The authors would like to acknowledge the support received, in part, by the Natural Sciences and Engineering Research Council of Canada (NSERC).

Author information

Authors and Affiliations

Authors

Corresponding author

Correspondence to Evgeny Nuger.

Appendices

Appendix A

This appendix briefly outlines the model generation and deformation estimation methods. The nature of the problem requires the model generation method to yield the most accurate and complete model of the target object without a priori knowledge of the object’s identity. A generic approach to the problem may include cases where cameras are poorly positioned around the target object, thus, triangulation methods recovering only incomplete surface patches while a visual hull would over-estimate the bounding volume. In contrast, a fusion technique that combines triangulation with a visual hull would produce a model with highly accurate triangulated surface patches and a complete estimate of object’s volume.

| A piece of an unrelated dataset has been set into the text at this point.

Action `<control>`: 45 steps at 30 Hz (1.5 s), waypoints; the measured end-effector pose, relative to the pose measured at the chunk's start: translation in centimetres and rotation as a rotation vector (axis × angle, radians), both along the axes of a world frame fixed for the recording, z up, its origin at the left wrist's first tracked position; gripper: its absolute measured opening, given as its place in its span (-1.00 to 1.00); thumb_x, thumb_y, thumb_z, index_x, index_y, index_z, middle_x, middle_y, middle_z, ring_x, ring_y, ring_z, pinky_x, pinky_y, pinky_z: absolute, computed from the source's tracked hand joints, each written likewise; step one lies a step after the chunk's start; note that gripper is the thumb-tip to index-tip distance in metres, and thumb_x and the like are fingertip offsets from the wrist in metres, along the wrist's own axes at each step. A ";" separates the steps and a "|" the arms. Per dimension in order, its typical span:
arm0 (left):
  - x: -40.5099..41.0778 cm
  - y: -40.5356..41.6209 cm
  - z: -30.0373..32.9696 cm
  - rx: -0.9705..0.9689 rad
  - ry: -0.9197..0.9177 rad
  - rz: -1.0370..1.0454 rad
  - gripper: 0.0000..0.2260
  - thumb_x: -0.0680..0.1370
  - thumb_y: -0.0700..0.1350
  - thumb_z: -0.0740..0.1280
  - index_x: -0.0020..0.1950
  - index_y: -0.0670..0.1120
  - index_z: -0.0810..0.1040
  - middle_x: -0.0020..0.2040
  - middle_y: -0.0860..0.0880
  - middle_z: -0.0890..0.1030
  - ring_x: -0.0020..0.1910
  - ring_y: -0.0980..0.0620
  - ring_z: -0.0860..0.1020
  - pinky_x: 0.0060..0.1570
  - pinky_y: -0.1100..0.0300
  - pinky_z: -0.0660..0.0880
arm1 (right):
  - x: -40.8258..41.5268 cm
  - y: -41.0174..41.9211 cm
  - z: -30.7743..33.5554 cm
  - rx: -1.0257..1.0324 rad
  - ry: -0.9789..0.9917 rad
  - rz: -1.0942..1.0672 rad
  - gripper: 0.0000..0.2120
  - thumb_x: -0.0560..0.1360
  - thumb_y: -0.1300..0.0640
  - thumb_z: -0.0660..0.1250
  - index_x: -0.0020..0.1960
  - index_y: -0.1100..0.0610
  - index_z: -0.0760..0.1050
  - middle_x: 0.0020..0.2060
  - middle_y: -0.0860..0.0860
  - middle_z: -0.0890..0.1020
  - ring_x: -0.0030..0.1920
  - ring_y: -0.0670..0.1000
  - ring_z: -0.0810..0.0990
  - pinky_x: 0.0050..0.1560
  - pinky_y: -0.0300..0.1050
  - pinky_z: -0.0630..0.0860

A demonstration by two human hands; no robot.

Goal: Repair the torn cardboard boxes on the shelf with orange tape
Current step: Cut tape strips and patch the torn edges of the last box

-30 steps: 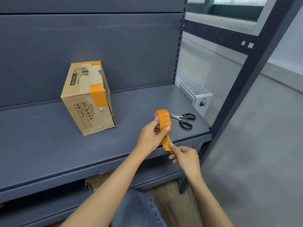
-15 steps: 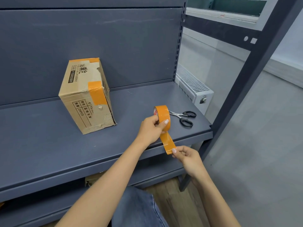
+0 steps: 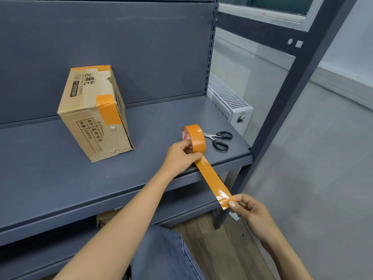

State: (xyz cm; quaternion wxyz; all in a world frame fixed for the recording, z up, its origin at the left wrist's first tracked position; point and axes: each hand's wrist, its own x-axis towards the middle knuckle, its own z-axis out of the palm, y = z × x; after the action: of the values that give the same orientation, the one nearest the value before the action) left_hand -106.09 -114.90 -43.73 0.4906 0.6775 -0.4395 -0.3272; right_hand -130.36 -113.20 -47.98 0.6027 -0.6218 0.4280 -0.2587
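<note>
The left hand (image 3: 179,156) grips the round orange tape roll (image 3: 194,137) while the right hand (image 3: 249,208) pinches its glossy, flat strip (image 3: 212,178) near the corrugated cardboard box (image 3: 92,116)

A dark grey metal shelving unit (image 3: 60,178) filled the left; a white radiator (image 3: 228,98) stood centre-right below a window (image 3: 262,5), wood floor (image 3: 222,249) beneath.

Left hand (image 3: 182,153) gripping orange tape roll (image 3: 194,137) over grey shelf (image 3: 60,178), right hand (image 3: 249,208) pinching end of pulled-out strip (image 3: 212,178), scissors (image 3: 220,139) just behind roll, taped cardboard box (image 3: 94,114) well left
</note>
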 end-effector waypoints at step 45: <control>-12.1 10.6 -6.9 0.175 0.641 0.221 -0.92 0.49 -0.18 0.44 -0.05 -0.16 0.65 -0.10 -0.07 0.71 -0.05 0.04 0.65 0.02 0.25 0.55 | -0.2 3.3 -2.7 0.131 -0.092 -0.066 -0.83 0.54 0.35 0.30 0.05 0.23 0.64 -0.26 -0.03 0.69 -0.31 -0.20 0.57 -0.26 -0.38 0.46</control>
State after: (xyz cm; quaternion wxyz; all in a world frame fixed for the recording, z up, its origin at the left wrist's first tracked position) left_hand -118.19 -104.33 -50.63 0.5761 0.6234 -0.1571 -0.5047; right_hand -130.51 -109.88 -50.69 0.6522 -0.5540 0.4364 -0.2781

Model generation for a priori unknown objects implies that an accurate measurement between the recovered shape and the true model is not possible during run-time from the system’s perspective. The model’s accuracy could be measured for test objects whose model is known to the user, but during the system’s run-time, a ground truth model is unavailable. Therefore, the model generation method must inherently attempt to maximize the recovery accuracy and completeness through the implemented shape recovery technique. The deformation estimation method receives the recovered, solid object model and current camera parameters from the model generation method and applies an adaptive particle filtering algorithm to estimate the deformation.

The model generation method comprises three steps: surface-patch triangulation through stereo-camera pairs, visual hull carving, and fusion. The surface patch triangulation yields a set of surface patches that represent stereo-visible regions of the target object based on the stereo-cameras position relative to the object. Stereo-triangulation is the most accurate approach to recover surface information for a priori unknown objects for a multi-camera system.

The model generation and deformation estimation methods were validated in our work through multiple simulated experiments and compared to existing methods in the literature. The methods were compared to the fusion algorithm developed by Li et al. [65], wherein their reconstruction method was shown to recover both concave and convex geometries. In order to provide a comparative analysis between the model generation method proposed herein and that of Li et al., multiple simulated experiments are presented below for the model generation and deformation estimation of multiple a priori unknown objects deforming in the workspace. The comparison also varies the number of cameras available in the system to illustrate a camera-saturated workspace approach, otherwise known as a brute-force solution to the camera placement problem. It is noted that the brute-force approach of increasing the number of cameras in the system is both computationally expensive and results in a much more constricted workspace due to the presence of the extra cameras.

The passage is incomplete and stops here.